August 13, 2013
N.C. A. Philip Randolph Institute, League of Women Voters, and Several Individual Voters File Challenge to NC Voter ID Requirement in State Court
CONTACT: Anita Earls, Southern Coalition for Social Justice, 919-323-3380, ext. 115, firstname.lastname@example.org
Hillsborough, N.C. – The N.C. A. Philip Randolph Institute, League of Women Voters of North Carolina, and several individual voters today filed a lawsuit challenging the photo ID requirement of North Carolina’s voter suppression law signed yesterday by Gov. Pat McCrory. The suit specifically targets provisions of the law that require a state-issued photo ID in order for an eligible voter to cast a ballot. It seeks to stop North Carolina from enforcing these provisions, because they create a new qualification for voters not already contained in the North Carolina Constitution, they unduly burden the right to vote and they discriminate against African-American voters, all in violation of the North Carolina Constitution.
In January of 2013, the State Board of Elections released a study that revealed that more than 600,000 registered voters lack photo ID. The Board matched voter registration records against DMV records and found that as many as 612,955 voters could not be matched with a DMV-issued drivers’ license or photo ID card.
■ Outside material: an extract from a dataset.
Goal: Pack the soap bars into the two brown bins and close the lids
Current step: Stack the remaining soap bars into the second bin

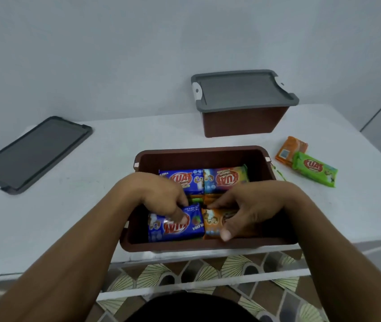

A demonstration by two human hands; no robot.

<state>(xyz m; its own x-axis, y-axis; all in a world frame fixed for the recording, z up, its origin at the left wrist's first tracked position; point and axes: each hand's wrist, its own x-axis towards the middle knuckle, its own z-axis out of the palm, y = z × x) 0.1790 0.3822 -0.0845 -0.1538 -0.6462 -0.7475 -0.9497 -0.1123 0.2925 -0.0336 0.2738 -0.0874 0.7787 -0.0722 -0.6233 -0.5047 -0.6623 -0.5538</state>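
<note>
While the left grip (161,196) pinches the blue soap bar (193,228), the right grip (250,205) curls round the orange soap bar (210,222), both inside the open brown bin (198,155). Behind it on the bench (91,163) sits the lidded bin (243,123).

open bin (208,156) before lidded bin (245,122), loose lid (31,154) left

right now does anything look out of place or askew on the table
Two soap bars lie outside the open bin, to its right: a green bar overlapping an orange bar, both askew. The loose lid lies angled at the left. Nothing looks spilled or damaged.
</note>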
The General Assembly itself estimated in a note to H.B. 589, an earlier version of the voter ID law, that between 232,502 and 364,393 voters will lack acceptable photo ID by 2017. These estimates are between 3.6% and 5.6% of North Carolina’s registered voters.
One of the plaintiffs, Alberta Currie, is the Great-Granddaughter of slaves. She, her parents and her children all worked picking cotton and tobacco in the fields of Robeson County NC. She is the mother of seven, 78 years old and does not have a birth certificate because she was born at home. She has voted consistently since she first became eligible to vote in 1956. She does not have a photo ID and cannot obtain one in North Carolina without a birth certificate. She and her family consider it a matter of personal dignity to be able to go in person and vote. According to Alberta Currie, “my mother always told me not to miss a voting day. If I can’t vote in person like everyone else it wouldn’t feel fair; it would seem like my vote didn’t count.”
The lawsuit was filed on behalf of several North Carolinians who will face substantial hardship under the law, and on behalf of the League of Women Voters of North Carolina and the North Carolina A. Philip Randolph Institute, whose efforts to promote voter participation in future elections will be severely hampered if the measure takes effect. All of the Plaintiffs are represented by the Southern Coalition for Social Justice and the individual plaintiffs are also represented by Press Millen, a lawyer who has litigated numerous cases under the State Constitution.
The case, Alberta Currie et al. v. North Carolina, was filed in Orange County Superior Court today. The complaint is available here: Currie v NC.